* Confirms outlook for 2014 core profit of 1.8-2.1 bln eur
* If prices for key products stay weak may be at the low end
* Q2 adj EBITDA at 473 mln eur vs poll avg of 472 mln eur (Adds detail, background)
FRANKFURT, July 31 (Reuters) - German diversified chemicals maker Evonik on Thursday said a worse-than-expected price trend in its Specialty Materials unit may result in a drop in core profit for the full year.
The maker of feed additives, clear acrylic sheet and high-tech plastics, controlled by a state-owned trust, said the downward move in some key products had slowed perceptibly in recent months and it expects this trend to continue.

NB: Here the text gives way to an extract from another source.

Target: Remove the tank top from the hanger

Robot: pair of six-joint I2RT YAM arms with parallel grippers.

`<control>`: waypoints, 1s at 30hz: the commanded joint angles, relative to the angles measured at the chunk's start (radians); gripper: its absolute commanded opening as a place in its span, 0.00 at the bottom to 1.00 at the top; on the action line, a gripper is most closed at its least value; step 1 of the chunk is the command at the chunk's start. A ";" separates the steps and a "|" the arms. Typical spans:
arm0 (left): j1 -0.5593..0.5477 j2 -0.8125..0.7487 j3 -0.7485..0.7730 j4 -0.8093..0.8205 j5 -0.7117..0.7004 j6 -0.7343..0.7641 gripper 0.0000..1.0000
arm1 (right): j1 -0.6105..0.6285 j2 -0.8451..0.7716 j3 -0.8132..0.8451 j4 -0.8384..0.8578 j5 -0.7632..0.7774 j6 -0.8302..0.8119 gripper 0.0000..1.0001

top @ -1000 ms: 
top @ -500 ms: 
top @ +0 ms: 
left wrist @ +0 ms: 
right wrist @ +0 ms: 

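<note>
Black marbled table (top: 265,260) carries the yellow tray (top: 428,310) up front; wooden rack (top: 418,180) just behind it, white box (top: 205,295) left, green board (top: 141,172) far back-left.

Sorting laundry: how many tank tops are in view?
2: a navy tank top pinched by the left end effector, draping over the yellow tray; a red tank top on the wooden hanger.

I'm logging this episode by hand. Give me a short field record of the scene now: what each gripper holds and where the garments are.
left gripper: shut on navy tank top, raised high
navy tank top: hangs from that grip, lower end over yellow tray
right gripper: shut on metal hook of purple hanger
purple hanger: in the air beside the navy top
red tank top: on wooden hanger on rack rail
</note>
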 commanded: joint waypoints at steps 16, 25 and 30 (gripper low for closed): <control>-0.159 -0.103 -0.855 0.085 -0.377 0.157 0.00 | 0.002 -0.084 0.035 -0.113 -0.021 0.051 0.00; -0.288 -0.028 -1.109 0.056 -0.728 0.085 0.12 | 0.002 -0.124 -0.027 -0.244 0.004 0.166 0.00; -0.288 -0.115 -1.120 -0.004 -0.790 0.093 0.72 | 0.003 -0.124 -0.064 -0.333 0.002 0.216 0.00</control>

But so far this positive trend did not apply to the Specialty Materials segment, which makes polymer materials and intermediates for the rubber and plastics industry, where prices have remained below the original expectations, Evonik said.
If this should continue for the rest of the year, full-year adjusted earnings before interest, tax, depreciation and amortisation (EBITDA) will probably be in the lower range of its guidance of between 1.8 billion euros ($2.4 billion) and 2.1 billion, the company said.
The group reported a 7 percent drop in second-quarter adjusted EBITDA to 473 million euros, in line with analysts’ expectations of 472 million.
Group sales grew 1 percent to 3.25 billion euros, also in line with analysts’ expectations.
Germany’s second-largest chemicals maker behind BASF said it still expected 2014 sales to rise slightly. In 2013, it posted sales of 12.7 billion euros.